NO2 Similarly, we apply OLS on NO2 as the spatial autocorrelation test is not significant. The coefficient of lnDD is positively significant at 0.01 level, which means that 1% increase in ride-sharing service activity will significantly increase the concentration of NO2 by 2.598 µg/m3.

CO In the same way, we apply OLS on CO as the spatial autocorrelation test is not significant. The result of model 6 shows that ride-sharing service activity has a weak negative effect on CO.

AQI The result of model 7 shows that lnDD has a positively significant effect on AQI. This is consistent with model 1∼6 since AQI is the comprehensive index of air pollutants such as PM2.5, PM10, O3, SO2, NO2, and CO as lnDD has a significant positive effect on most of these air pollutants. The coefficient of lnDD means 1% increase in DIDI orders will lead to the overall AQI increase by 28.643.

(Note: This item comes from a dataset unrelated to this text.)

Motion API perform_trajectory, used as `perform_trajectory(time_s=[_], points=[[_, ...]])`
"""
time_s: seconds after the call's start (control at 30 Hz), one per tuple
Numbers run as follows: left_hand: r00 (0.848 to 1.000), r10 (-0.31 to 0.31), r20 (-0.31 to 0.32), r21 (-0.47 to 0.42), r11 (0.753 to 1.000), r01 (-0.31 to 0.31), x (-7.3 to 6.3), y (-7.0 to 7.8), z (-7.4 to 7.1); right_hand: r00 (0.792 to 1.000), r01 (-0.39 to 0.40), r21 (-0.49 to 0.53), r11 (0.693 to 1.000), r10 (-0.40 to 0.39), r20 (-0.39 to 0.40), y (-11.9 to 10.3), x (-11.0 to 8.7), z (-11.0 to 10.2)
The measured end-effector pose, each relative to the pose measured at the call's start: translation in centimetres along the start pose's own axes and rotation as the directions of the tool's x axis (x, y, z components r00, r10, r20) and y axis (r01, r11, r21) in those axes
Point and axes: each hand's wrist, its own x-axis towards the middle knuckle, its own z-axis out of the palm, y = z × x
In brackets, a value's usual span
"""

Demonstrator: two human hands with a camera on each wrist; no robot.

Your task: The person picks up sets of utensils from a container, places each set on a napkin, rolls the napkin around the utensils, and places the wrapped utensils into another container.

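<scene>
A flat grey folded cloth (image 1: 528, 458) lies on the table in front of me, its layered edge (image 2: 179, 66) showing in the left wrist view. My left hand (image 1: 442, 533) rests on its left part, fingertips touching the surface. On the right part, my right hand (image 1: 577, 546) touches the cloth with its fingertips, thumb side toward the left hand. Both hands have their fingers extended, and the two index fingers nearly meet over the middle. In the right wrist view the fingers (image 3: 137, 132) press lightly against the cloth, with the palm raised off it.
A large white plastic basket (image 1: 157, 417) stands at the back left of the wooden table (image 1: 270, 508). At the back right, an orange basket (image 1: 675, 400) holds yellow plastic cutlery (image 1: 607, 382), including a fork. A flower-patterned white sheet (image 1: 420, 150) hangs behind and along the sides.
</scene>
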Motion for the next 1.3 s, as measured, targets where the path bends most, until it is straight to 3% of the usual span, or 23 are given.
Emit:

4.2. Estimated ride-sharing service policy effects on air quality

As mentioned above, we find that the increase of ride-sharing service activity will significantly increase most air pollutants and deteriorate air quality. However, it fails to reach the conclusion that ride-sharing service has deteriorated the air quality as ride-sharing service vehicles may behave the same as ordinary private cars. They may substitute the self-driving travels which may even lead to a decrease in the overall pollutants as private vehicle ownership may decrease a lot when ride-sharing service is convenient in city. However, the ride-sharing service can also be substitute of public transport which increases the vehicles on road and leads to more exhausts. So we further study the overall effects of ridesharing service on air quality with an analysis of ride-sharing service policy which puts more restriction on the ride-sharing service industry.

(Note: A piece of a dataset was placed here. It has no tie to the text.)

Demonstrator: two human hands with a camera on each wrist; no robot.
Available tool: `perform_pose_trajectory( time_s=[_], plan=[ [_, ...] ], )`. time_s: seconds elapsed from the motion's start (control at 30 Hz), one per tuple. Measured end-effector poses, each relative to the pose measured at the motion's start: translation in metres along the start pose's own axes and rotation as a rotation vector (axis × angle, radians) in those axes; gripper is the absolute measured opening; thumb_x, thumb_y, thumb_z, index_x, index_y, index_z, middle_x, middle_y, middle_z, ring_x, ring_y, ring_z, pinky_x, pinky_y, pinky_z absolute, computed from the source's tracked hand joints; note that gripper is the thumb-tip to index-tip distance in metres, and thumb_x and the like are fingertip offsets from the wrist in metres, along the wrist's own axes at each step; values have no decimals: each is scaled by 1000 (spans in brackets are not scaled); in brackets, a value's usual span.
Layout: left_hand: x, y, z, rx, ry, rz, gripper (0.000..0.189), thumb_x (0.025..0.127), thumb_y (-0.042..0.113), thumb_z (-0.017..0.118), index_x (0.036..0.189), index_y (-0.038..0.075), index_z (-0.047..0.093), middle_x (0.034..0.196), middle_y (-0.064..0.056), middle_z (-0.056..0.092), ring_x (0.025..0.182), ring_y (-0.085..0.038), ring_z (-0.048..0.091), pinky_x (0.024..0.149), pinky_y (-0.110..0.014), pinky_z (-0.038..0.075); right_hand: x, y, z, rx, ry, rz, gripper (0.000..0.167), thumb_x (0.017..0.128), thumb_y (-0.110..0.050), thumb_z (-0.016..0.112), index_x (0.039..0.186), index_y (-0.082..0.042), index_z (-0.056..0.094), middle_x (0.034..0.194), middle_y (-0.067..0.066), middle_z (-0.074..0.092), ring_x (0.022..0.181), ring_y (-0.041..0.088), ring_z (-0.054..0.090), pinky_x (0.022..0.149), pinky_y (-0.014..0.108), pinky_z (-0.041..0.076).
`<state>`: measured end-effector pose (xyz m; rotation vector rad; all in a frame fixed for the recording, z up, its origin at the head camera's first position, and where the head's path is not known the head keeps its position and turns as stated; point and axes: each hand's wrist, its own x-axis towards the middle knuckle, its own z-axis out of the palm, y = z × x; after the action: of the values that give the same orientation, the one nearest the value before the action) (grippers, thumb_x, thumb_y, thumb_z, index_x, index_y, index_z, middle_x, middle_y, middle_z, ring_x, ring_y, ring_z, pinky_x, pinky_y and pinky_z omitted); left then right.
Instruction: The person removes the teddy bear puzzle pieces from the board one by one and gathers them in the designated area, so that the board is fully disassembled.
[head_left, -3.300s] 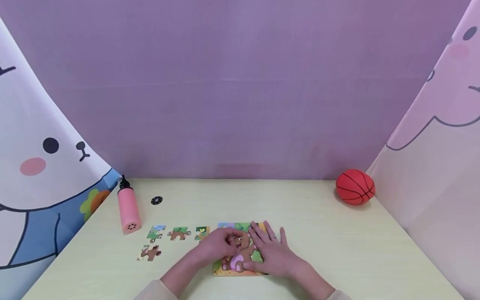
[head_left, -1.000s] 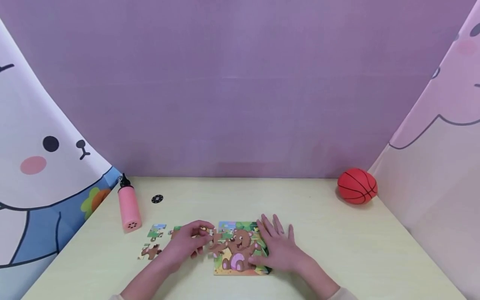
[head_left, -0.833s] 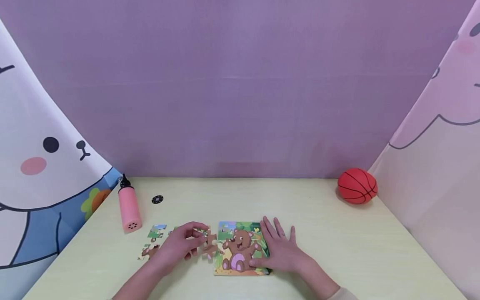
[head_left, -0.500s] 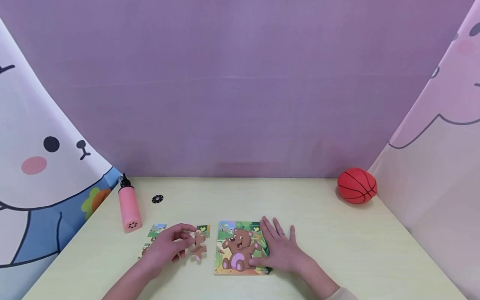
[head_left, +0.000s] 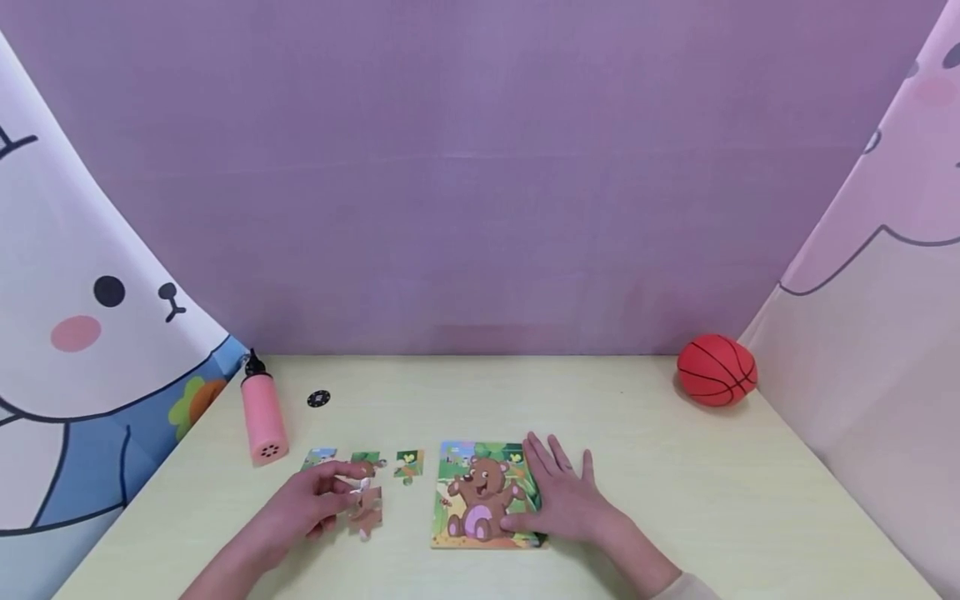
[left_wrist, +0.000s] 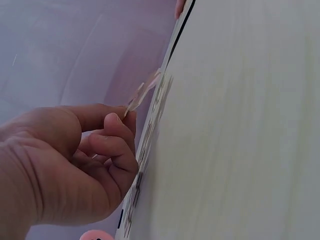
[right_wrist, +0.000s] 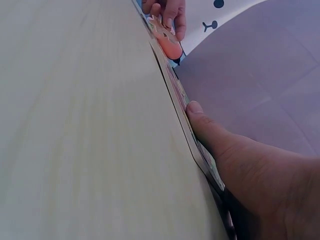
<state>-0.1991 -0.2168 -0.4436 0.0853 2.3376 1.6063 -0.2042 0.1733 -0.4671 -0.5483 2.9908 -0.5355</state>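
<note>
My left hand (head_left: 303, 510) pinches a brown jigsaw piece (head_left: 367, 512) between thumb and fingertips, left of the bear puzzle. In the left wrist view the piece (left_wrist: 142, 92) appears almost edge-on, raised off the tabletop. Flat on the table lies the square bear picture puzzle (head_left: 480, 500). My right hand (head_left: 570, 504) rests with spread fingers over its right edge, the thumb lying across the picture. Loose jigsaw pieces lie just beyond my left hand: one with a yellow shape (head_left: 408, 462), one green and brown (head_left: 366, 458), and one blue and green (head_left: 321, 455), partly hidden by that hand.
A pink pump-like bottle (head_left: 264, 419) with a black nozzle lies at the table's left. A black round chip (head_left: 318, 398) is near it. The red toy basketball (head_left: 717, 370) sits at the back right corner. Purple cloth (head_left: 480, 183) closes off the back.
My left hand has come off the puzzle and moved left, carrying the jigsaw piece away from it. The right hand has slid slightly right and stays on the puzzle's edge.
</note>
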Motion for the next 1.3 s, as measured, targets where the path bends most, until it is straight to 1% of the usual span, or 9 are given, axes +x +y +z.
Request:
perform_pose_trajectory(
  time_s=[0.2,0.33,0.47,0.77,0.93,1.03,1.13,1.23,1.3],
  plan=[
    [-3,2,-6,37,1,-19,33,94,14,71,125,4,64,85,-8,59,59,-17,46,47,-24,36,-2,-3,-5,5,-8,4,122,76,-83,61,160,-5,21,168,10,15,152,40,9,108,77,-3],
    [-2,2,-6,91,65,-38,31,92,10,73,121,5,66,90,-8,60,60,-18,44,47,-23,35,-1,2,-1,4,8,-5,123,75,-85,59,160,-5,22,167,10,16,152,40,9,108,78,-4],
    [0,1,-6,128,125,-55,29,91,4,71,120,6,68,90,-8,59,59,-19,43,47,-24,36,-1,0,-5,-6,-9,5,123,74,-85,59,161,-5,21,168,9,15,152,39,8,108,77,-3],
    [3,1,-6,180,154,-22,27,91,3,71,118,9,72,95,-8,60,54,-17,41,48,-25,37,-3,-5,-11,-16,-26,16,122,76,-84,60,161,-5,21,168,9,15,152,38,9,109,77,-1],
    [4,1,-6,201,166,-6,26,91,4,72,116,9,73,97,-6,62,62,-19,47,51,-26,41,-3,-3,-9,-8,-15,8,122,76,-83,60,160,-5,22,167,10,15,152,40,9,109,77,-2],
    [4,1,-6,195,177,-14,26,91,5,72,116,8,73,100,-5,63,66,-21,48,51,-27,41,-2,-2,-7,-9,-5,-7,121,77,-83,60,160,-3,22,167,12,16,152,41,9,108,78,-3],
    [5,1,-6,198,190,-16,25,92,8,73,116,7,72,104,-5,65,76,-21,51,55,-27,42,-2,-1,-5,-11,2,-19,121,77,-82,60,160,-3,22,167,13,17,151,43,11,107,78,-3],
    [4,5,-2,172,196,-15,22,92,11,73,114,6,72,102,-5,67,80,-21,53,58,-29,44,-1,-3,-5,-4,-5,-13,121,76,-83,61,160,-3,23,167,13,17,151,42,11,107,78,-3],
    [3,8,2,126,174,-6,21,93,11,71,114,4,71,100,-8,68,80,-22,60,60,-31,49,-1,-4,-6,-5,-18,-3,122,76,-84,60,160,-4,22,167,11,16,152,41,10,108,78,-2]
  ],
)
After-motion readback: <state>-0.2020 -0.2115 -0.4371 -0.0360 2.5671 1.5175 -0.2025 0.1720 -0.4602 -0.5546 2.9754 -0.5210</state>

The ride-sharing service policy has reduced the overall ride-sharing service activity by putting more restrictions on vehicles and drivers. The comparison of the requirements before and after the new policy are shown in (Table 5). Before the policy, drivers are only required for three years of driving experience or more. After the policy, in addition to driving age, drivers are also required for local household registration. Moreover, there are no separate policy for electric vehicles before the policy. After the policy, not only the electric vehicles have separate requirements, but also the requirements for fuel vehicles and hybrid vehicles have updated.

Table 5. Comparison of the requirements before and after the new policy

	before	after
driver	3+ years of driving license	1.3+ years of driving license 2.household registration
fuel car	displacement ≥ 1580 ml 1. wheelbase ≥ 2650 mm	1.displacement ≥ 1750 ml 2.wheelbase ≥ 2700 mm
hybrid car	2. pure electric drive state: cruising range ≥ 50 km	wheelbase ≥ 2700 mm
electric car	no requirements	wheelbase ≥ 2650 mm

To conduct further analysis, we introduce the policy dummy policy and examine the spatial spillover effects with global Moran’s I. As shown in (Table 6), all the air quality proxies have a significant global spatial autocorrelation at 0.01 level. So SDM is chosen to analyze the relationship between policy and air quality proxies.

Table 6. Measures of global spatial autocorrelation for each pollutant of eight months

Variables	Moran’s I	E(I)	Sd(I)	z	p-value
PM2.5	0.887**	0.000	0.011	81.177	0.000
SO2	0.385**	0.000	0.011	35.291	0.000
NO2	0.457**	0.000	0.011	41.888	0.000
PM10	0.841**	0.000	0.011	76.963	0.000
CO	0.432**	0.000	0.011	39.538	0.000
O3	0.805**	0.000	0.011	73.616	0.000
AQI	0.869**	0.000	0.011	79.468	0.000

E (I) is the expected value of I; E(I) = −1/(n – 1); Sd (I) is the variance of I; z is the z test value of I; P is the probability.** p < 0.01, * p < 0.05, · p < 0.1.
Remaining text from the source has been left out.